Moderate Endurance Exercise Increases Arrhythmia Susceptibility and Modulates Cardiac Structure and Function in a Sexually Dimorphic Manner

Affiliations
Comparative Study

Moderate Endurance Exercise Increases Arrhythmia Susceptibility and Modulates Cardiac Structure and Function in a Sexually Dimorphic Manner

Sharon A George et al. J Am Heart Assoc. .

Abstract

Background: Although moderate endurance exercise has been reported to improve cardiovascular health, its effects on cardiac structure and function are not fully characterized, especially with respect to sexual dimorphism. We aimed to assess the effects of moderate endurance exercise on cardiac physiology in male versus female mice.
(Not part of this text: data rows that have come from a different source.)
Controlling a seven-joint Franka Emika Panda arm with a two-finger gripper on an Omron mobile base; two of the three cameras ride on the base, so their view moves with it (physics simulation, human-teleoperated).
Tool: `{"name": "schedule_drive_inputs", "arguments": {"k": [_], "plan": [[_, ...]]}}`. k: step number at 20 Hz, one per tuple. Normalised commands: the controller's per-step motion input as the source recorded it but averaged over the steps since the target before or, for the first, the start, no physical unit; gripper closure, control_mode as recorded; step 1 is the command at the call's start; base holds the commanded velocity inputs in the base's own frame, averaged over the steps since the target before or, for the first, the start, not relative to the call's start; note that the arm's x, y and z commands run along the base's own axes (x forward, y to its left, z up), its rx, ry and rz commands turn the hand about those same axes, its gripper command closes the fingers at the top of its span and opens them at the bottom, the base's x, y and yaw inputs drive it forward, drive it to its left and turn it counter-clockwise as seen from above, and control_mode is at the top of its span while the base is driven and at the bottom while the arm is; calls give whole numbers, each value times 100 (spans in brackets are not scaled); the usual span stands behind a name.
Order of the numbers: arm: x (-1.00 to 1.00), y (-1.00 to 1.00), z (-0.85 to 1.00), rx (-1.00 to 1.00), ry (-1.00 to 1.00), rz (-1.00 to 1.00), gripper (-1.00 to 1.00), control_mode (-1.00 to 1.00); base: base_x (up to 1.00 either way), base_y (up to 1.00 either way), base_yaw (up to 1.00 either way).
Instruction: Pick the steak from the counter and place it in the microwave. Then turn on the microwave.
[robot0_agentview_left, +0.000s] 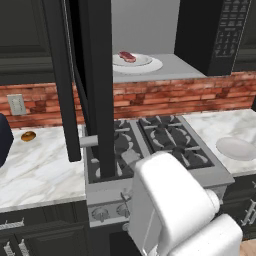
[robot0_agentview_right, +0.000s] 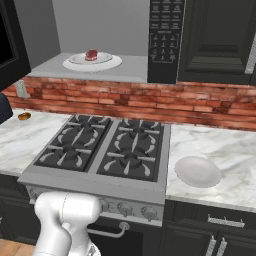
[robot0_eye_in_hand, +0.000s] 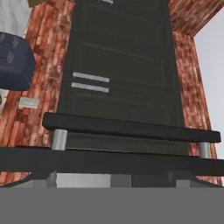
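Left base view: the steak (robot0_agentview_left: 127, 56) lies on a small plate (robot0_agentview_left: 142, 60) set on the white round turntable plate (robot0_agentview_left: 152, 66) inside the open microwave (robot0_agentview_left: 210, 35), whose door (robot0_agentview_left: 90, 75) swings out toward the near side over the left of the stovetop (robot0_agentview_left: 165, 137). The white arm (robot0_agentview_left: 172, 207) rises in the near foreground. A small orange-brown item (robot0_agentview_left: 28, 136) sits on the marble bench (robot0_agentview_left: 35, 170) at left, below a wall socket (robot0_agentview_left: 17, 104); a pale empty plate (robot0_agentview_left: 236, 148) rests on the bench at right.

Right base view: the steak (robot0_agentview_right: 91, 54) sits on the plates at the left of the grey microwave floor (robot0_agentview_right: 130, 67), well apart from the keypad (robot0_agentview_right: 165, 35) at right. The pale plate (robot0_agentview_right: 198, 171) lies just right of the stovetop (robot0_agentview_right: 105, 150), and the orange-brown item (robot0_agentview_right: 23, 116) is at far left.

Hand view: the camera faces the dark door (robot0_eye_in_hand: 122, 74) and its bar handle (robot0_eye_in_hand: 131, 130) at close range, brick wall (robot0_eye_in_hand: 43, 48) on both sides. The gripper's fingers stand wide apart, clasping nothing.
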Motion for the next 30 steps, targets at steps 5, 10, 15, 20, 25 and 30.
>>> {"name": "schedule_drive_inputs", "arguments": {"k": [5, 10, 15, 20, 25, 30], "plan": [[24, 14, -13, 12, 8, 0, -100, -100, 0, 0, 0], [16, 16, -11, 10, 4, 0, -100, -100, 0, 0, 0], [12, 16, -10, 9, 3, 0, -100, -100, 0, 0, 0], [7, 10, -5, 10, 0, 0, -100, -100, 0, 0, 0], [8, 13, -9, 10, 9, 0, -100, -100, 0, 0, 0], [7, 4, -5, 9, 13, 0, -100, -100, 0, 0, 0]]}}
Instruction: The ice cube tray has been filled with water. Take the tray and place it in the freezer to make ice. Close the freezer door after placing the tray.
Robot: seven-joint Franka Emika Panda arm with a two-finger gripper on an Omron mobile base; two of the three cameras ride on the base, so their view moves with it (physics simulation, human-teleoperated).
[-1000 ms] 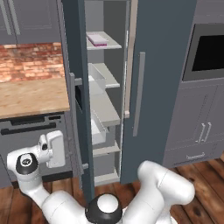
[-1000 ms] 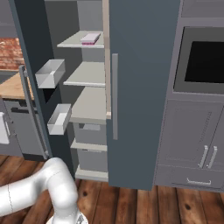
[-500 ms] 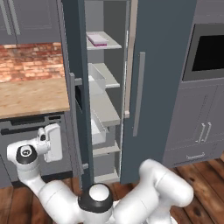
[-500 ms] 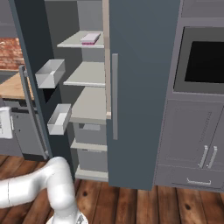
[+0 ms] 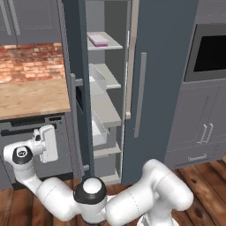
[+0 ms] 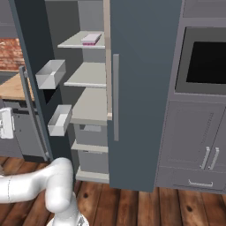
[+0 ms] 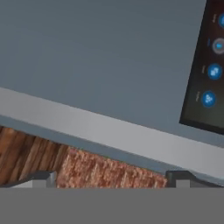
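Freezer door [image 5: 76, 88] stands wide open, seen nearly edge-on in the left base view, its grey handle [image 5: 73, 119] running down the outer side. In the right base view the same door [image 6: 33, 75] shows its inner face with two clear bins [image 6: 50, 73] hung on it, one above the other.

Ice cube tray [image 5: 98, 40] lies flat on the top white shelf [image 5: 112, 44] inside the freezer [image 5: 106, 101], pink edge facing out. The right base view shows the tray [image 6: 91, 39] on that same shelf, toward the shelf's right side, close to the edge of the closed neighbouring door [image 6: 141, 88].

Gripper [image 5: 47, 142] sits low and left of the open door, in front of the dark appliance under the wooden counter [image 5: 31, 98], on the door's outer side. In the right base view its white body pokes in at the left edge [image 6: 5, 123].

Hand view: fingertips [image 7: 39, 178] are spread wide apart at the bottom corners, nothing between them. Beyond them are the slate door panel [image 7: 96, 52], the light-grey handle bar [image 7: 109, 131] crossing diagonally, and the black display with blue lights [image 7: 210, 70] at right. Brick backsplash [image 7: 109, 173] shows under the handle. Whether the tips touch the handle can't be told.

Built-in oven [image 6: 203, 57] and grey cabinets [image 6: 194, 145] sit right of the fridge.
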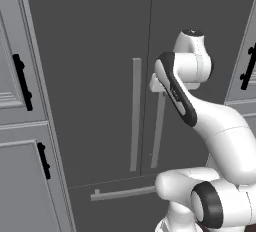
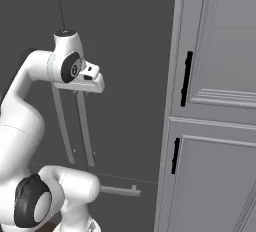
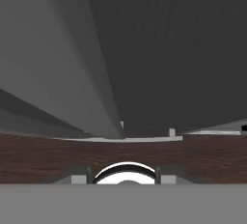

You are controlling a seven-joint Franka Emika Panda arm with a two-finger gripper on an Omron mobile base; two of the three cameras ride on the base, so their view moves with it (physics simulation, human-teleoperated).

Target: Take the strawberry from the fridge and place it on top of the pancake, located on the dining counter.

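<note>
Closest thing in the left base view is the arm (image 1: 220, 126), big white elbow at the lower right, reaching up to the fridge (image 1: 100, 51). Both doors are closed, and the hand (image 1: 159, 82) sits right at the top of the right door handle (image 1: 159, 131), just beside the left door handle (image 1: 135, 116). The drawer handle (image 1: 122, 193) is below, and the cabinets (image 1: 20, 176) are off to the side. In the right base view it's the same story from the other side: the hand (image 2: 87, 83) is against the fridge (image 2: 125, 51) at the top end of the right door handle (image 2: 84, 131), with cabinets (image 2: 220, 126) to the right. The hand view looks straight down the door. The pale right door handle (image 3: 72, 73) runs away toward the drawer handle (image 3: 130, 139) and the wood floor (image 3: 48, 160), and the fingers (image 3: 80, 175) are at the bottom edge. They're clenched, and going by where the hand sits I'd say they're clamped on that bar. The strawberry is presumably inside, behind those closed doors. For this step I'd keep the grip firm and pull in an arc around the hinge instead of straight back, otherwise the bar could slip out.
</note>
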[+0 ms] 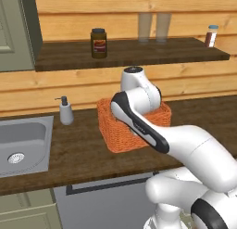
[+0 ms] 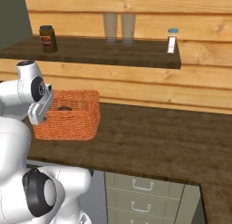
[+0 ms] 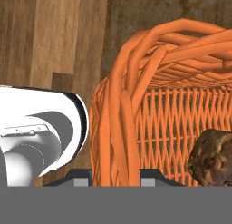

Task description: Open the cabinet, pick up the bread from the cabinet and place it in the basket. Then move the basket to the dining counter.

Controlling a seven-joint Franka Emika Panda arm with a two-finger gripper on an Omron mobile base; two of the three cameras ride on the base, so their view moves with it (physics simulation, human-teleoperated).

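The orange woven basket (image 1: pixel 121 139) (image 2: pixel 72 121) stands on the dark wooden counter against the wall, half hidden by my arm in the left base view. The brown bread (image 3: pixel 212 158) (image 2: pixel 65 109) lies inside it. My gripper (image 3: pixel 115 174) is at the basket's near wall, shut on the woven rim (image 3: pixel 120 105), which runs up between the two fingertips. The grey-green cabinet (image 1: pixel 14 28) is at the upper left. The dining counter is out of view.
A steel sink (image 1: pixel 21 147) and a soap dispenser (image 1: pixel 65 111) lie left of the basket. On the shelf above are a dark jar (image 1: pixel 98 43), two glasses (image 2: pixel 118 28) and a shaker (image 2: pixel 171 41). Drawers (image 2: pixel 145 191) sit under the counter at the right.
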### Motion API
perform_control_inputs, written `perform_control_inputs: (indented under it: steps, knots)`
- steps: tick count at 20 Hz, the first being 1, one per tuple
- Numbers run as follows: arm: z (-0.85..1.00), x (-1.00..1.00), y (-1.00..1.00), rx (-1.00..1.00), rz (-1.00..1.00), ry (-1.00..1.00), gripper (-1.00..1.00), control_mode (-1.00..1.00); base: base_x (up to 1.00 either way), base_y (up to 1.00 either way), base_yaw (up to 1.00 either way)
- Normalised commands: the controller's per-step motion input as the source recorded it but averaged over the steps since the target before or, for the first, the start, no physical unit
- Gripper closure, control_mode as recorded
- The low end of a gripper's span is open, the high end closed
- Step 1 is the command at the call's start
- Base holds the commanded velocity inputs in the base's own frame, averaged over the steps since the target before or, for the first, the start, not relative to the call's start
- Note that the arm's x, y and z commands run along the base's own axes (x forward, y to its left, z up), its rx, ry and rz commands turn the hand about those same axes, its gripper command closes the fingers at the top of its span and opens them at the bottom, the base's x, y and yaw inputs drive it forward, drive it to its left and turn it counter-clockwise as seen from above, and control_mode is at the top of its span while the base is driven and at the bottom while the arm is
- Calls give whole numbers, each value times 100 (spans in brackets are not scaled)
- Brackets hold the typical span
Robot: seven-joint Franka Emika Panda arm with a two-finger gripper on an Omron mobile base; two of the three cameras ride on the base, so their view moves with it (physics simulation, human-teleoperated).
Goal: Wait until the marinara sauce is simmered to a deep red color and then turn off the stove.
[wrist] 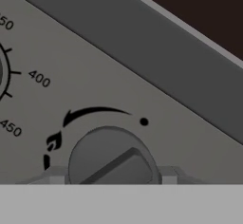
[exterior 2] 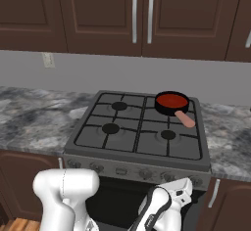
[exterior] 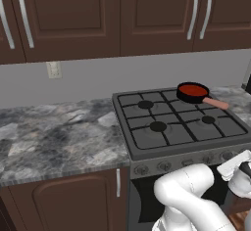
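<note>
The marinara sauce looks red, a flat round surface in a small black pan whose salmon-pink handle points to the front right. The pan stands on the back right burner of the stove, a dark grey gas range with black grates. My gripper is low at the stove's front panel, right of the middle. In the hand view a round grey knob with a slanted bar sits between my fingertips, which are shut on its two sides.
Grey marbled counter runs left of the stove and a narrower stretch lies to its right. Dark brown cabinets hang above. A wall outlet sits at the back. A temperature dial marked 400 and 450 is beside the knob.
</note>
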Motion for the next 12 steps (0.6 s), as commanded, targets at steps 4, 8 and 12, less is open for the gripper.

Methods and results: C57BL/6J mice of both sexes were run on a treadmill for 6 weeks. ECG and echocardiography were performed every 2 weeks. After 6 weeks of exercise, mice were euthanized, and triple parametric optical mapping was performed on Langendorff perfused hearts to assess cardiac electrophysiology. Arrhythmia inducibility was tested by programmed electrical stimulation. Left ventricular tissue was fixed, and RNA sequencing was performed to determine exercise-induced transcriptional changes. Exercise-induced left ventricular dilatation was observed in female mice alone, as evidenced by increased left ventricular diameter and reduced left ventricular wall thickness. Increased cardiac output was also observed in female exercised mice but not males. Optical mapping revealed further sexual dimorphism in exercise-induced modulation of cardiac electrophysiology. In female mice, exercise prolonged action potential duration and reduced voltage-calcium influx delay. In male mice, exercise reduced the calcium decay constant, suggesting faster calcium reuptake. Exercise increased arrhythmia inducibility in both male and female mice; however, arrhythmia duration was increased only in females. Lastly, exercise-induced transcriptional changes were sex dependent: females and males exhibited the most significant changes in contractile versus metabolism-related genes, respectively.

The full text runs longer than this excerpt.